Dorothy DeLay

Born in Medicine Lodge, Kansas on 31 March 1917, American violin teacher Dorothy DeLay attended Oberlin College, Michigan State University and what was then called the Juilliard Graduate School before beginning a concert career. Her career was interrupted by World War II when her husband, the writer Edward Newhouse - a regular contributor to The New Yorker for thirty years) was transferred to a series of Air Force bases.
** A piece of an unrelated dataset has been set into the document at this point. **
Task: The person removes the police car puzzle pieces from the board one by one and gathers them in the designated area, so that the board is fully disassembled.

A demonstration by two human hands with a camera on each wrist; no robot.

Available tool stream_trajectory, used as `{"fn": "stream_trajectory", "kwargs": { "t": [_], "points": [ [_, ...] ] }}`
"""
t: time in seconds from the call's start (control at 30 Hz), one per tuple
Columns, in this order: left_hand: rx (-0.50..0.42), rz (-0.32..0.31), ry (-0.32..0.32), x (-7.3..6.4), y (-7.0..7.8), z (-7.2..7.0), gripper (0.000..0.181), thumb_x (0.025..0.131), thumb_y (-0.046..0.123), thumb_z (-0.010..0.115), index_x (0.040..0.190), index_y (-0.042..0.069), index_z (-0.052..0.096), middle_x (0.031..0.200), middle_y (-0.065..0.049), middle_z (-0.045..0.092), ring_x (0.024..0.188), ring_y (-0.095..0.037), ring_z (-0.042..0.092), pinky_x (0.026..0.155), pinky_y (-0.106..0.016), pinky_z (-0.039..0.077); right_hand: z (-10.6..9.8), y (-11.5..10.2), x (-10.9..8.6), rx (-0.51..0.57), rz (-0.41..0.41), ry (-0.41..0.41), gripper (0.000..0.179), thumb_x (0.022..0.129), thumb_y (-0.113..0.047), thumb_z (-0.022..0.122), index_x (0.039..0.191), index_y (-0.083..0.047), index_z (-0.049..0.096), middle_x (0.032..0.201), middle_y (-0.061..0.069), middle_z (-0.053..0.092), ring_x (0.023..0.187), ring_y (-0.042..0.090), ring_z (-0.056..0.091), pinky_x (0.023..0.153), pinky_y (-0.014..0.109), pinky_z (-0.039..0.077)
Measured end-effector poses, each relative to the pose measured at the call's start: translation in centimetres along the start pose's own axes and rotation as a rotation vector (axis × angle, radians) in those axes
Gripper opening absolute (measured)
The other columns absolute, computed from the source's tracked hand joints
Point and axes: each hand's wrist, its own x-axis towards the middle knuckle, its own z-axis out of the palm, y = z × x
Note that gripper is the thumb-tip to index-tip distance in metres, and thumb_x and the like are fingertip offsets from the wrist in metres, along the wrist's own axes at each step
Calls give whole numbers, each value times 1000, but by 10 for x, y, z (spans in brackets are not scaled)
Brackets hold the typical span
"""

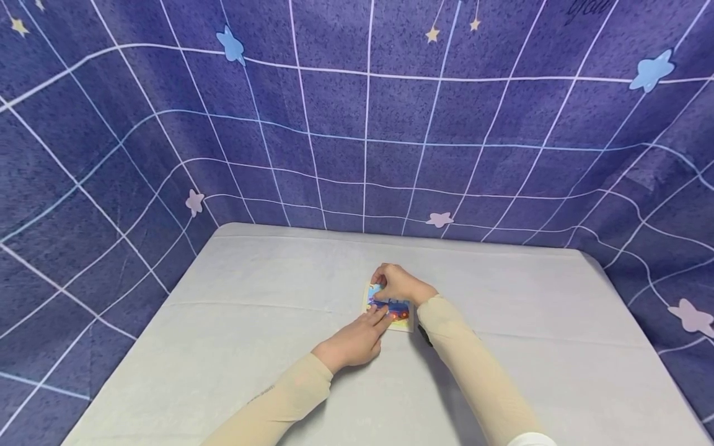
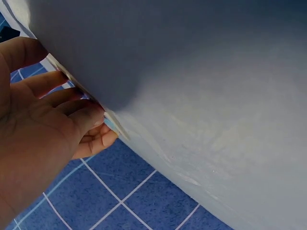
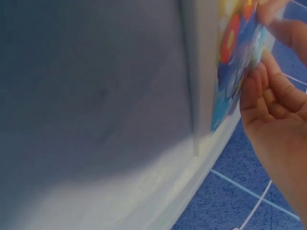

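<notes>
A small square picture board (image 1: 403,323) with a pale border lies on the white-covered table; its bright print shows a blue vehicle with red wheels. My left hand (image 1: 357,339) rests on its lower left part with fingers extended. At the upper left of the board is my right hand (image 1: 397,284), with bent fingers and the thumb spread apart from them. In the right wrist view, the curled fingertips of my right hand (image 3: 276,103) meet the picture (image 3: 231,52); whether they pinch a loose piece I cannot tell. The left wrist view shows my left hand (image 2: 43,110) at the board's edge.
The white table cover (image 1: 268,272) has faint creases. A dark blue curtain (image 1: 334,111) with pale grid lines and stars hangs behind the table and at both sides. A small black object (image 1: 425,336) shows beneath my right wrist.
</notes>
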Motion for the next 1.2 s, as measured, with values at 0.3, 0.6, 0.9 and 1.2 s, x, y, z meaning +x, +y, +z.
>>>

Dorothy DeLay's distinguished career as a teacher began at the Juilliard School in 1948. From 1970, she nurtured many of the world's most beloved performers each summer as part of the Aspen Music School. Miss DeLay, as she preferred to be addressed, held masterclasses in Europe, Korea, Israel, Japan, China and South Africa.
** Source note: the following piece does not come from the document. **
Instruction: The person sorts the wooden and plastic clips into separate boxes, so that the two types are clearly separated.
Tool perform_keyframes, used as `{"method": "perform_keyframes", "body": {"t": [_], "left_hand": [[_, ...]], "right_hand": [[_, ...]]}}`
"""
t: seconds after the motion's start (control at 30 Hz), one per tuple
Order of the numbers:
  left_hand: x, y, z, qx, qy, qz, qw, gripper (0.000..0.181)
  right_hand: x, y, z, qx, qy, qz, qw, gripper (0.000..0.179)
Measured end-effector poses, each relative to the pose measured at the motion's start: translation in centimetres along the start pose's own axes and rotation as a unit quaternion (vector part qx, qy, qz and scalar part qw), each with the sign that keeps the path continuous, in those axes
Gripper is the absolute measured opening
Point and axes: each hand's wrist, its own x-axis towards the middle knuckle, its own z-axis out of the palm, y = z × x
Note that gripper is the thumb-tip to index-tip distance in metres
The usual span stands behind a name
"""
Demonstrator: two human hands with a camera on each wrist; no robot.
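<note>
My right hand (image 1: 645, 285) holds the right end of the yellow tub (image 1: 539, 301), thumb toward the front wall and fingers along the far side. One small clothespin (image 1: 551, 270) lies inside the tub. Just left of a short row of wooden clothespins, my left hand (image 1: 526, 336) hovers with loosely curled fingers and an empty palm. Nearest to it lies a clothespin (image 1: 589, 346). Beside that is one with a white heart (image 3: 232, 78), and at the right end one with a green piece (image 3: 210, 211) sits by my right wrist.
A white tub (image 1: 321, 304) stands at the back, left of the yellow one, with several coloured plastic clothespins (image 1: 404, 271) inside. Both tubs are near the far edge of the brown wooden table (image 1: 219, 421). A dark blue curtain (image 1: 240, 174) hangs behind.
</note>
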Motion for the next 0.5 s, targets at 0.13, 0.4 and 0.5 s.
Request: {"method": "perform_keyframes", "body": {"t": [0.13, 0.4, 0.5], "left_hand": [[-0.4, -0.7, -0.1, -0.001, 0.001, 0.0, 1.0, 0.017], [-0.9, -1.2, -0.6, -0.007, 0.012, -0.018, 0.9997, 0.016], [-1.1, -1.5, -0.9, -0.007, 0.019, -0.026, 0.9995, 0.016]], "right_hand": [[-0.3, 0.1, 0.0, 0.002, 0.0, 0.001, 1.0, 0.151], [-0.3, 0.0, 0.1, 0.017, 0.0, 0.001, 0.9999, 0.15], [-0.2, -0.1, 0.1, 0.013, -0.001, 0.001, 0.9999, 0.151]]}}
She occupied the Starling Chair at the Juilliard School and the Dorothy DeLay Faculty Chair at the Aspen Music School. Among her many honours are the Artist Teacher Award of the American String Teachers Association, the King Solomon Award of the America-Israel Foundation, and honorary doctorates from Oberlin College, Columbia University, Michigan State University, Duquesne University, Brown University and Colorado University. She was a Fellow of the Royal College of Music in London, UK. In 1994 she received the US National Medal of Arts, presented by President Clinton at a White House ceremony. In 1995 she received the National Music Council's annual American Eagle Award, and in 1997 she received Yale University's highest award for Distinguished Contributions to Music, the Sanford Medal. For her contributions to Japan's musical culture, Emperor Akihito bestowed on her the Order of the Sacred Treasure.

Described as the world's foremost violin teacher, DeLay's students included Itzhak Perlman, Cho-Liang Lin, Anne Akiko Meyers, Nadia Salerno Sonnenberg, Shlomo Mintz, Nigel Kennedy, Robert McDuffie, Sarah Chang, Mark Kaplan, Rachel Lee, Midori, Gil Shaham and Kyoko Takezawa. Violinists from the Juilliard, Tokyo, Cleveland, American, Takács, Mendelssohn, Blair, Fine Arts and Vermeer String Quartets studied with her, as did concertmasters and leaders of the Berlin Philharmonic, the Philadelphia, the Royal Concertgebouw and Chicago Symphony Orchestras. Her students won first prizes in every major international competition.

DeLay is the subject of a biography by Barbara Lourie Sand, Teaching Genius: Dorothy DeLay and the Making of a Musician, published in 2000.

Dorothy DeLay died on 24 March 2002, aged eighty-four at home in Upper Nyack, New York, USA.